→ What is being asked: Copy the data below in full, exactly as it appears.

Collected data
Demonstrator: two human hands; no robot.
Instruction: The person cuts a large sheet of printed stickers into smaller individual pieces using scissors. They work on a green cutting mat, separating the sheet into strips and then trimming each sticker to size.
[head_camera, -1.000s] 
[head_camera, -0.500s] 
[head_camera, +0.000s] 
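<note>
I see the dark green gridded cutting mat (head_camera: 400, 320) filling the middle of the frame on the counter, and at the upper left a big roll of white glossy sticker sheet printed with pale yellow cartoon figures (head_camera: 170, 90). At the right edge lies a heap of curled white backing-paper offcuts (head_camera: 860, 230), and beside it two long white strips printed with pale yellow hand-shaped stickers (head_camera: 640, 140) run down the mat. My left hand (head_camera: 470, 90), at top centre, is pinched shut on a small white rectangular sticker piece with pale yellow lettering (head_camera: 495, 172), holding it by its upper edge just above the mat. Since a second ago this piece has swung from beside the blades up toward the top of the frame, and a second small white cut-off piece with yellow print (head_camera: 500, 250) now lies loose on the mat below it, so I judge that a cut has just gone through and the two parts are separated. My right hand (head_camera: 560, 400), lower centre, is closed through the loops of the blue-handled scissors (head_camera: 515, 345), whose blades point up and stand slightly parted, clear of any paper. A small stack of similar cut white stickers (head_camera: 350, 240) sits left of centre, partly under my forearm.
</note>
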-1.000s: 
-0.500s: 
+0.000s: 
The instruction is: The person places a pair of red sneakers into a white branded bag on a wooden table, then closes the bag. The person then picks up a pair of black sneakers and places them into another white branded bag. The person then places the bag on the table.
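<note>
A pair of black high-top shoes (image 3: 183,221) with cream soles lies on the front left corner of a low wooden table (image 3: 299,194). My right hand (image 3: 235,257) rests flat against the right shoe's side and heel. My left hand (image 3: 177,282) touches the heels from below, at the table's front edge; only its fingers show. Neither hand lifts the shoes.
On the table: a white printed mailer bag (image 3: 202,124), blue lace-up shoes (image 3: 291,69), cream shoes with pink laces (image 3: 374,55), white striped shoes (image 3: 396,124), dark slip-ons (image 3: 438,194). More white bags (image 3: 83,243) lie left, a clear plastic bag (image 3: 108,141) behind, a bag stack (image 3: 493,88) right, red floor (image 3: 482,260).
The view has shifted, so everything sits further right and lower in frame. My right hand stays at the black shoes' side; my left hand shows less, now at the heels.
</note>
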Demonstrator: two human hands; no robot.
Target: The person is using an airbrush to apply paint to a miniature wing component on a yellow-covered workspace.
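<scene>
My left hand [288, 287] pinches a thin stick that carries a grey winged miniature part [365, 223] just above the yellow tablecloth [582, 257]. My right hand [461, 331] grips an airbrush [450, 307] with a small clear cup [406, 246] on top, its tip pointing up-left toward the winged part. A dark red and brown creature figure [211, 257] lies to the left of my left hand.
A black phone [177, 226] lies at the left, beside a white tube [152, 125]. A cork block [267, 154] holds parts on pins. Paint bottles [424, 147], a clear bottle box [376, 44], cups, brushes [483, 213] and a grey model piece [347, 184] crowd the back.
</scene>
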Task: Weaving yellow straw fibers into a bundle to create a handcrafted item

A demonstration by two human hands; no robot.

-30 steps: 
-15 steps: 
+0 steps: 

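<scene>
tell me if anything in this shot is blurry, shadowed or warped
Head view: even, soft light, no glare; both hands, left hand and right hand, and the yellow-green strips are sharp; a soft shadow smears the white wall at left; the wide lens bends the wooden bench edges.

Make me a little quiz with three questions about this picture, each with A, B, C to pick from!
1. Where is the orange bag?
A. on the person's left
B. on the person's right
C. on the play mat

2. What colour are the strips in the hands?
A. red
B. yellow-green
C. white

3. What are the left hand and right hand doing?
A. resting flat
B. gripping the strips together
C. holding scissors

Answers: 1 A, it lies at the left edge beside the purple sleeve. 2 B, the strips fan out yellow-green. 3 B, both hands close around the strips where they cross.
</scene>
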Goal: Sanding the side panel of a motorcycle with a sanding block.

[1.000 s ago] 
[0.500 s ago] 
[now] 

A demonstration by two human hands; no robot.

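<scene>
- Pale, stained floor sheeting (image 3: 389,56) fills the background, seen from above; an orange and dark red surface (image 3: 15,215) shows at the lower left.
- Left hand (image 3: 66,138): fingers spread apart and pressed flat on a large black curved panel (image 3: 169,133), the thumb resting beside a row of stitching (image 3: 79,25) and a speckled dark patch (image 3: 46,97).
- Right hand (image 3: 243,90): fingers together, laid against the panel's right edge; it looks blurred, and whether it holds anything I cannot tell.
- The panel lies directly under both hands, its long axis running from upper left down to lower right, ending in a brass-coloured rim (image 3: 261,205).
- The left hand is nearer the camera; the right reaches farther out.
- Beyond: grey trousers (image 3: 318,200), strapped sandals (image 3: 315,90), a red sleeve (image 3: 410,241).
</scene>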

→ Solution below:
Demonstrator: two human hands; no robot.
Instruction: The person cuts a large sheet of printed stickers into smaller individual pieces using scissors. They work on a green cutting mat, separating the sheet into strips and then trimming each sticker to size.
[head_camera, -1.000s] 
[head_camera, -0.500s] 
[head_camera, +0.000s] 
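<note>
I see the dark green gridded cutting mat (head_camera: 400, 320) filling the middle of the frame on the counter, and at the upper left a big roll of white glossy sticker sheet printed with pale yellow cartoon figures (head_camera: 170, 90). At the right edge lies a heap of curled white backing-paper offcuts (head_camera: 860, 230), and beside it two long white strips printed with pale yellow hand-shaped stickers (head_camera: 640, 140) run down the mat. My left hand (head_camera: 470, 90), at top centre, is pinched shut on a small white rectangular sticker piece with pale yellow lettering (head_camera: 495, 172), holding it by its upper edge just above the mat. Since a second ago this piece has swung from beside the blades up toward the top of the frame, and a second small white cut-off piece with yellow print (head_camera: 500, 250) now lies loose on the mat below it, so I judge that a cut has just gone through and the two parts are separated. My right hand (head_camera: 560, 400), lower centre, is closed through the loops of the blue-handled scissors (head_camera: 515, 345), whose blades point up and stand slightly parted, clear of any paper. A small stack of similar cut white stickers (head_camera: 350, 240) sits left of centre, partly under my forearm.
</note>
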-1.000s: 
-0.500s: 
+0.000s: 
The instruction is: The person places a pair of red sneakers into a white branded bag on a wooden table, then closes the bag. The person then picks up a pair of black sneakers and places them into another white branded bag. The person then places the bag on the table.
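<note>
A pair of black high-top shoes (image 3: 183,221) with cream soles lies on the front left corner of a low wooden table (image 3: 299,194). My right hand (image 3: 235,257) rests flat against the right shoe's side and heel. My left hand (image 3: 177,282) touches the heels from below, at the table's front edge; only its fingers show. Neither hand lifts the shoes.
On the table: a white printed mailer bag (image 3: 202,124), blue lace-up shoes (image 3: 291,69), cream shoes with pink laces (image 3: 374,55), white striped shoes (image 3: 396,124), dark slip-ons (image 3: 438,194). More white bags (image 3: 83,243) lie left, a clear plastic bag (image 3: 108,141) behind, a bag stack (image 3: 493,88) right, red floor (image 3: 482,260).
The view has shifted, so everything sits further right and lower in frame. My right hand stays at the black shoes' side; my left hand shows less, now at the heels.
</note>
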Demonstrator: two human hands; no robot.
Target: The person is using an airbrush to apply paint to a miniature wing component on a yellow-covered workspace.
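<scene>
My left hand [288, 287] pinches a thin stick that carries a grey winged miniature part [365, 223] just above the yellow tablecloth [582, 257]. My right hand [461, 331] grips an airbrush [450, 307] with a small clear cup [406, 246] on top, its tip pointing up-left toward the winged part. A dark red and brown creature figure [211, 257] lies to the left of my left hand.
A black phone [177, 226] lies at the left, beside a white tube [152, 125]. A cork block [267, 154] holds parts on pins. Paint bottles [424, 147], a clear bottle box [376, 44], cups, brushes [483, 213] and a grey model piece [347, 184] crowd the back.
</scene>
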Task: Weaving yellow straw fibers into a bundle to create a handcrafted item

A demonstration by two human hands; no robot.

-30 steps: 
-15 steps: 
+0 steps: 

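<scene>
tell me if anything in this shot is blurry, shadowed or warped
Head view: even, soft light, no glare; both hands, left hand and right hand, and the yellow-green strips are sharp; a soft shadow smears the white wall at left; the wide lens bends the wooden bench edges.

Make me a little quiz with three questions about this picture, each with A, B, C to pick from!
1. Where is the orange bag?
A. on the person's left
B. on the person's right
C. on the play mat

2. What colour are the strips in the hands?
A. red
B. yellow-green
C. white

3. What are the left hand and right hand doing?
A. resting flat
B. gripping the strips together
C. holding scissors

Answers: 1 A, it lies at the left edge beside the purple sleeve. 2 B, the strips fan out yellow-green. 3 B, both hands close around the strips where they cross.
</scene>
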Goal: Sanding the side panel of a motorcycle with a sanding block.

[1.000 s ago] 
[0.500 s ago] 
[now] 

A demonstration by two human hands; no robot.

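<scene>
- Pale, stained floor sheeting (image 3: 389,56) fills the background, seen from above; an orange and dark red surface (image 3: 15,215) shows at the lower left.
- Left hand (image 3: 66,138): fingers spread apart and pressed flat on a large black curved panel (image 3: 169,133), the thumb resting beside a row of stitching (image 3: 79,25) and a speckled dark patch (image 3: 46,97).
- Right hand (image 3: 243,90): fingers together, laid against the panel's right edge; it looks blurred, and whether it holds anything I cannot tell.
- The panel lies directly under both hands, its long axis running from upper left down to lower right, ending in a brass-coloured rim (image 3: 261,205).
- The left hand is nearer the camera; the right reaches farther out.
- Beyond: grey trousers (image 3: 318,200), strapped sandals (image 3: 315,90), a red sleeve (image 3: 410,241).
</scene>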

Nothing remains to be answered in this exercise.